**Task brief**:
The exercise asks you to copy every line below in which "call" appears.

(Stored records)
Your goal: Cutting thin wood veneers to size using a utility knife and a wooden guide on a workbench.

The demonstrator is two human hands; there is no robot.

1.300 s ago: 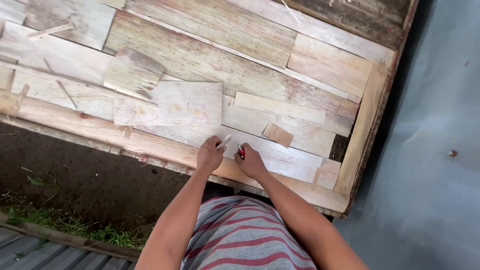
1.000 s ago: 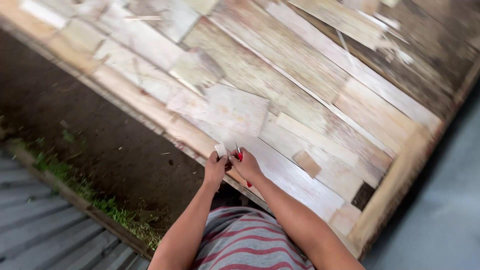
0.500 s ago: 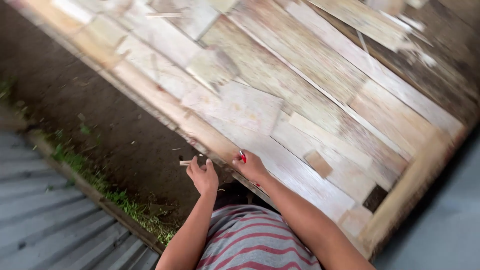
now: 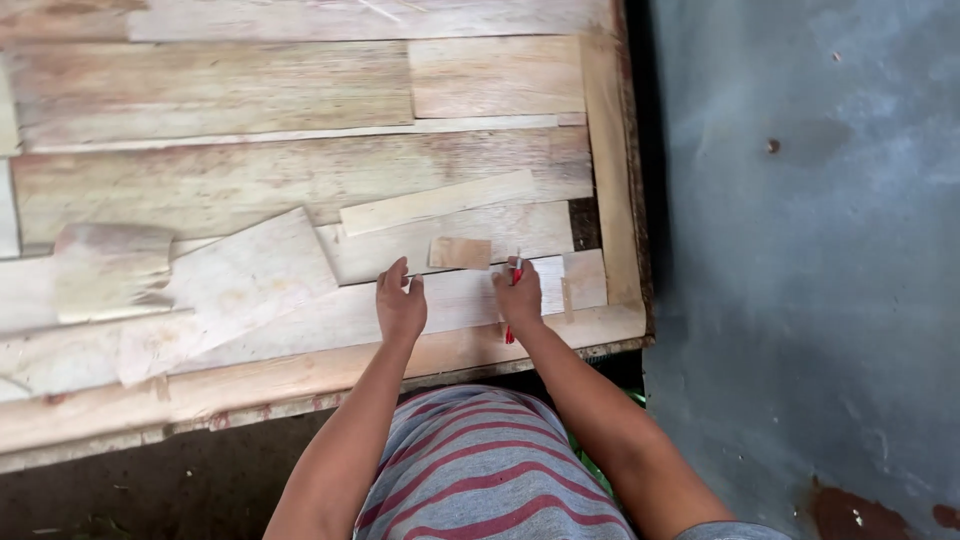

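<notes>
My left hand (image 4: 401,303) lies on a long pale veneer strip (image 4: 300,320) near the front of a wooden table (image 4: 612,170), fingers slightly spread and holding nothing. My right hand (image 4: 519,292) grips a red-handled knife (image 4: 513,300) with its blade pointing up, pressed on the same strip. A small brownish veneer patch (image 4: 460,252) lies just above, between the two hands. A narrow light strip (image 4: 436,202) lies at a slant above the patch.
Large overlapping veneer sheets cover the table, with a loose angular piece (image 4: 230,290) and a frayed piece (image 4: 110,270) at the left. A dark gap (image 4: 583,223) shows near the right rail. Grey concrete floor (image 4: 810,250) lies to the right, dark ground at the bottom left.
The view swung back over the table's right end. My left hand, off the edge with a small sliver half a second ago, now rests flat on the strip; my right hand still holds the knife.
</notes>
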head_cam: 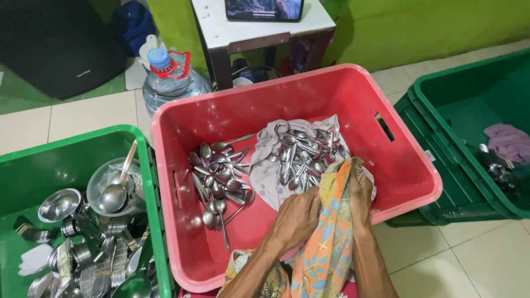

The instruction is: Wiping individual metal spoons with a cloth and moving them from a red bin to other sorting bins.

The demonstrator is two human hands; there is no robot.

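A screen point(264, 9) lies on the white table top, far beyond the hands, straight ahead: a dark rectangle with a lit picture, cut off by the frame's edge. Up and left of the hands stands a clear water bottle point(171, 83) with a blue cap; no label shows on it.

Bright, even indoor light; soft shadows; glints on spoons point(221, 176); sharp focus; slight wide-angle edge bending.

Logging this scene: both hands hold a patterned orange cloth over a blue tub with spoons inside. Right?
Not quite: the tub is red, not blue, as the head view shows. Both hands, left and right, do hold the patterned orange cloth over it, spoons inside.
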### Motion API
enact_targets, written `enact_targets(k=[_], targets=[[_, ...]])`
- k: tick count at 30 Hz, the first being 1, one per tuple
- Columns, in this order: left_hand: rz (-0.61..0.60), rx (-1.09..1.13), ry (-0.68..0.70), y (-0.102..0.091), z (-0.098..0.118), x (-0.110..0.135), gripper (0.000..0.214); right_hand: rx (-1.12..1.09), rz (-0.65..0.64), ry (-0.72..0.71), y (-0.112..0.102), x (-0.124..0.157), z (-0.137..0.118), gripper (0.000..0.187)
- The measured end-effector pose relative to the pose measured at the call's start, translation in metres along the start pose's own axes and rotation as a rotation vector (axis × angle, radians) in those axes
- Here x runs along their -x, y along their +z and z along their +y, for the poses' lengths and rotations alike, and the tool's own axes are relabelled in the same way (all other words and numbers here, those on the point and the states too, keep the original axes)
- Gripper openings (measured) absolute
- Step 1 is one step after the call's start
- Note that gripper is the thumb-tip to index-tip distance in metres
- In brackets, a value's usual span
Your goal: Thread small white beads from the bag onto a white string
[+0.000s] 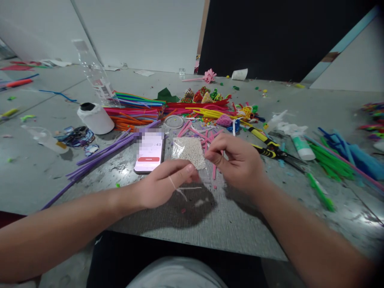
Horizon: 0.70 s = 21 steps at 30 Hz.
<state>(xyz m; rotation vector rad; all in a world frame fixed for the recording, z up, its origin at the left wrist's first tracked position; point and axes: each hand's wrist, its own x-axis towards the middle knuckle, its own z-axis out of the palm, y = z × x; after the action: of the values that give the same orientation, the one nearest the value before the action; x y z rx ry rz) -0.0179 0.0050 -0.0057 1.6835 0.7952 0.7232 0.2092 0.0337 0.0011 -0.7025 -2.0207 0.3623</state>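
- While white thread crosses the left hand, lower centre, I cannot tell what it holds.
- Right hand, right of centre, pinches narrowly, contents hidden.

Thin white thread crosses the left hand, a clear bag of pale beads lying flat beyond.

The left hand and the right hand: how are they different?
The left hand stretches out, its thumb fairly straight; the right hand curls its fingers toward its thumb. White thread crosses the left hand; I can't make out any on the right hand. The left hand is nearer the phone; the right hand is nearer the yellow-handled tool. Both are bare and over the table.
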Motion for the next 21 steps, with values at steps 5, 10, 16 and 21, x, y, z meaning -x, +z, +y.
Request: enact_targets(k=[5,10,16,21], targets=[[0.007,0.228,0.184,0.003,-0.005,0.002,0.051,0.029,-0.121,-0.154,0.012,0.002,-0.010,0.014],[0.010,0.191,0.192,0.012,-0.010,-0.001,0.048,0.228,-0.203,-0.320,0.022,0.006,-0.012,0.024],[0.038,0.113,0.050,0.013,-0.011,-0.005,0.049,0.259,-0.230,-0.296,0.021,0.007,-0.012,0.025],[0.068,0.094,-0.027,0.008,-0.009,-0.006,0.045,0.285,-0.314,-0.259,0.010,0.005,-0.017,0.020]])
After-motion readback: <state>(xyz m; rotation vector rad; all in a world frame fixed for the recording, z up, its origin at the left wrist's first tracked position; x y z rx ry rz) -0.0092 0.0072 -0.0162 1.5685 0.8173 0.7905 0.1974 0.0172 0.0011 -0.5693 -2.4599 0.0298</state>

**Answer section**:
- The measured end-effector pose relative to the pose measured at the call's start, translation in metres along the start pose's own axes and rotation as a rotation vector (axis × angle, radians) in those axes
- Step 1 is one step after the call's start

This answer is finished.